Роза порывисто захлопнула книгу и сказала:
— Значит, всем известно, что она содержанка Леглиза?
— Удивляюсь, как вы до сих пор этого не знали? В светском обществе это давно не секрет ни для кого, а до нас молва доходит через болтовню торговцев и сплетни продавщиц. Но нам-то решительно все равно!..
— А давно ли продолжается эта связь с господином Леглизом?
— Книга ответила вам: чек Леглиза 1897 года.

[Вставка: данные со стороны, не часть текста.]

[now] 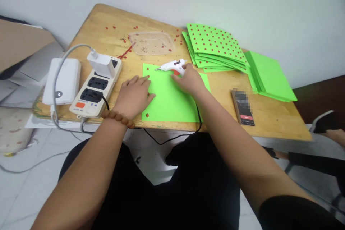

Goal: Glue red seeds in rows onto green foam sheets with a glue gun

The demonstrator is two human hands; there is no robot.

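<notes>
My right hand [188,79] is closed round the handle of a white hot glue gun [172,65] with an orange trigger. Its metal nozzle points left, above the upper part of a bright green sheet [172,104]. Small dark red pieces [147,115] sit in a column along the sheet's left edge. My left hand [136,95], a brown bead bracelet at its wrist, lies with fingers stretched out across that edge. Its index fingertip is at one red piece and the thumb is close to another. A black cord hangs below the sheet over the table's front edge.
Behind are a clear plastic tray [152,43] with scattered red bits, and green sheets covered in red dots [218,43]. Plain green sheets [272,75] and a phone [243,107] lie right. Left are a power strip [99,86] with charger and a white power bank [61,81].
</notes>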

— Ну, а раньше господина Леглиза?
— Весьма вероятно, что был другой. Период безденежья последовал за разрывом с этим другим, а потом явился новый плательщик… Эта хорошенькая женщина не может иначе: состояния у ней нет, а живет она на широкую ногу. Значит, нужен богатый любовник.
Роза не расспрашивала больше. Она думала: «Так вот какую женщину отец ввел к нам в дом, вот кому он доверился до того, что отдает в руки этой личности мое замужество и думает жениться на ней сам. Теперь я понимаю, какую интригу затеяла она с Томье. Нетрудно угадать, куда они метят оба. Он метит на дочь, она — на отца. Вероятно, они условились, что моя рука будет наградой этому молодому человеку за то, что он впоследствии устроит свадьбу между моим отцом и госпожой де Ретиф. А до тех пор она продолжает получать деньги с другого и продолжает его обманывать притворной любовью. О, как отвратителен свет, до чего гадки люди!»
Она встала и набросила на плечи накидку.
— Вы уже уходите? — спросила Сесиль тоном сожаления, оставляя свою работу.
— Как, ты еще недовольна? Но я уж чуть не два часа болтаю с тобою. Правда, что время это не пропало даром.
Модистка подумала, что Роза намекает на шляпу, отделанную ею так ловко и с таким вкусом во время их беседы.
— Ах, если б вы от времени до времени заезжали ко мне хоть на полчасика, как я была бы вам благодарна!.. У меня в магазине нет ни одной мастерицы стоящей вас. А что касается изобретательности, так я совсем пасую перед вами. — И Сесиль наивно прибавила: — Какая жалость, что вы так богаты! Какое состояние могли бы вы нажить!
Роза улыбнулась с горечью:
— Кто знает, пожалуй, придет такая минута, когда мне наскучат светские люди моего круга и я перееду к тебе, чтобы приняться опять за прежнее занятие. Ты не можешь себе представить, моя добрая Сесиль, сколько забот и неприятностей доставляет мне мое новое положение, которым я совсем не дорожу… Оставшись в Блуа, я была бы счастливее!..
— Неужели у вас есть какое-нибудь горе? — заволновалась Сесиль. — Да может ли это быть, у вас-то?
При этих словах мадемуазель Превенкьер подняла глаза на свою подругу, но та, по-видимому, уже раскаялась в своей смелости и смотрела в сторону. Роза немного помолчала, точно следя за какой-то мыслью, вызванной речами Сесили, и наконец заметила:
— Ты никогда не говоришь мне о брате. Доволен ли он своим положением?
Модистка покраснела:
— Как могла я предполагать, что вы интересуетесь бедным малым?